The hardest problems I've ever had to tackle as a programmer have always been those where exceptions creep in. And always there are exceptions! Why? Because computers do not work with computers alone, computers interact with human beings, who are prone to act irrationally and inconsistently.

But the other non-scientist/artist/writer part of me understands this and even celebrates the exceptions! The computer program should not define human behavior, it should yield to human behavior. It should become invisible in the face of the human. And exceptions make the human, because none of us are alike, i.e. each human being is irreducible ("The particular is absurd [...] The particular is revolting"). I think this may be why I'm attracted to writers who struggle with similar issues, writers like Musil and philosophers like Wittgenstein. And now René Daumal.
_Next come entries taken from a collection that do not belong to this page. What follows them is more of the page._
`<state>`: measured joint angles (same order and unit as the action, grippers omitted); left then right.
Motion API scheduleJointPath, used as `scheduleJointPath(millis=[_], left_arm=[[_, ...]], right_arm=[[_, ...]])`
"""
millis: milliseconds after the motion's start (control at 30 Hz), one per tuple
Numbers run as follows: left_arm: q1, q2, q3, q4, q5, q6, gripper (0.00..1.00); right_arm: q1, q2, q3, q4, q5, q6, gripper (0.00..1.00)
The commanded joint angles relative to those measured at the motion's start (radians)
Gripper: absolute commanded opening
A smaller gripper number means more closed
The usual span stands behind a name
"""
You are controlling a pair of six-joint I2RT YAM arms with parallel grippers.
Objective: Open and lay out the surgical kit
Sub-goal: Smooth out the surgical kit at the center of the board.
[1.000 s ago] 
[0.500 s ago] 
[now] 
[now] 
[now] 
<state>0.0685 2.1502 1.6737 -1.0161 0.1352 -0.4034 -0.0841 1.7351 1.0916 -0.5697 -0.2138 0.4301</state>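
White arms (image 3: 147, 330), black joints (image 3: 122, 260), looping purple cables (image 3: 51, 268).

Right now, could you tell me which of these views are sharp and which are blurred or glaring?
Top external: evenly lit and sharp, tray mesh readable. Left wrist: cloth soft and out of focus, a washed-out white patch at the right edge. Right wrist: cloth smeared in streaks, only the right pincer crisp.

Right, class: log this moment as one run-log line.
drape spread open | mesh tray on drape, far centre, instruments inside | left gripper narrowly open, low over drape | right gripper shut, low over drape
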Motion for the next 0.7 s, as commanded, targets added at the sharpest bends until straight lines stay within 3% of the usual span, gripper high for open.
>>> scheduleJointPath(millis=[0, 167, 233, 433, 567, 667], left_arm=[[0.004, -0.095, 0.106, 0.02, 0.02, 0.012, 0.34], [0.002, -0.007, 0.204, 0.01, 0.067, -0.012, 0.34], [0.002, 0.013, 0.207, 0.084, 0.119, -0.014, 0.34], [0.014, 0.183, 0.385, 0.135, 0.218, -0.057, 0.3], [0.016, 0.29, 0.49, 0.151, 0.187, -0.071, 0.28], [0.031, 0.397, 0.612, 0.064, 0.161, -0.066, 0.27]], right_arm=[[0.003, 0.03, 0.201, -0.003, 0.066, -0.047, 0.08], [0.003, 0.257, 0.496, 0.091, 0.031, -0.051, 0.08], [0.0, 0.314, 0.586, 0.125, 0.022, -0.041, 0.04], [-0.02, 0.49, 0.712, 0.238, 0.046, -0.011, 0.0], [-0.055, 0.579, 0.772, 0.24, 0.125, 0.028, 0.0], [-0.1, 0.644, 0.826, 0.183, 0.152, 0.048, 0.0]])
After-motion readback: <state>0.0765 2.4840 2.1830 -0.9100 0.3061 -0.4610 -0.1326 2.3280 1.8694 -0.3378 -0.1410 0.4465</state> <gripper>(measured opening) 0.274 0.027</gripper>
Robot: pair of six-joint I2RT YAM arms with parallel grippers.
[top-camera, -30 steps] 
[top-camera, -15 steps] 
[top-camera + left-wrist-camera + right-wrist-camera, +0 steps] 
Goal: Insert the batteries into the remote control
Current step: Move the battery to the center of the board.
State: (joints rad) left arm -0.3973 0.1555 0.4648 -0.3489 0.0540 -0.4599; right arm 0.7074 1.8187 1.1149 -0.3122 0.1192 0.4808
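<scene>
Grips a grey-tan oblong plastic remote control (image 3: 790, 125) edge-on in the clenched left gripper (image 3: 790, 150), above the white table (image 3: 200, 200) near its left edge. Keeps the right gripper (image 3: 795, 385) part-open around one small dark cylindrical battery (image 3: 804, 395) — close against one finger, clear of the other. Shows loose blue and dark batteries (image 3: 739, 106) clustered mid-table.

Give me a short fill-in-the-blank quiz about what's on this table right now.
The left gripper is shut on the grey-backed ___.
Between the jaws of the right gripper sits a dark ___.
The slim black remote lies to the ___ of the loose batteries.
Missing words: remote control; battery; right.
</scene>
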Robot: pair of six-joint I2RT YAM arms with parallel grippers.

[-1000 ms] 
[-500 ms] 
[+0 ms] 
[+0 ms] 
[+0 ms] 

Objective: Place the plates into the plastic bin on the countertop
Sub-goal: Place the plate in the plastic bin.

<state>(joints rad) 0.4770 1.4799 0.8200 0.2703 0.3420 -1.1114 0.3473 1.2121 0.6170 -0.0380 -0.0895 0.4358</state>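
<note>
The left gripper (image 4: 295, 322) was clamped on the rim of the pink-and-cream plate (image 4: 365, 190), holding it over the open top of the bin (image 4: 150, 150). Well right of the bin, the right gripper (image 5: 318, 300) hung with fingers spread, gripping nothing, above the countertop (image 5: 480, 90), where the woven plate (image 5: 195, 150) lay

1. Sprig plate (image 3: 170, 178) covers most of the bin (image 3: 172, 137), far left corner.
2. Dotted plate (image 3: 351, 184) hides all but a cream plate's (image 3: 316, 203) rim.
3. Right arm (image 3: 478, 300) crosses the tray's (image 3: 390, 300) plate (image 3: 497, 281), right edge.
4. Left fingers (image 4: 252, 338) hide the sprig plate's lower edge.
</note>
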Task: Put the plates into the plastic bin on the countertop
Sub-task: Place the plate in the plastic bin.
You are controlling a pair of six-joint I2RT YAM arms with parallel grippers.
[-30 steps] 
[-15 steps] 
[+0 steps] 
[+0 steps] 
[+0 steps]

Speaking of Wittgenstein, Daumal's version of pataphysics reminds me a lot of Wittgenstein's language games (but with a more scientific and literary edge to it, rather than a math and logical edge): "pataphysical sophism is a proposition which brings into play syllogisms in a nonconclusive mode, but which become conclusive as soon as certain terms are changed in a manner that the mind grasps as quite obvious [...] the object of pataphysical knowledge is none other than the very law governing these changes [...] The reality of thought moves along a string of absurdities, which is true to the great principle that evidence cloaks itself in absurdity as its only means of being perceived. [...] Just as pataphysics as knowledge is the reverse and exact mirror opposite of physics, it probably can also have a powerful effect against attempts to streamline work when applied to the flow of production." (italics Daumal's).Ultimately pataphysics comes down to a game of language that twists perception beyond its limits. And when I say game, I mean it in the very consequential Cortázarian sense of play, or the serious almost spiritual element that Wittgenstein brings to his language games. Even the pataphysical laughter that Daumal mentions as a key component is a way of transcending an individual's consciousness: "The revelation of laughter will come to every man, but there will be nothing joyful about it [...] the obvious becomes absurd, light is a black veil and a dazzling sun slumbers, whereas my eyes do not."

I find this opening essay very intriguing because it wrestles head on with the forward dash of science. And instead of rejecting it outright or adopting it fully, it creates a third reality, one that assimilates science through a field of laughter into a parallel universe that makes us more human instead of less.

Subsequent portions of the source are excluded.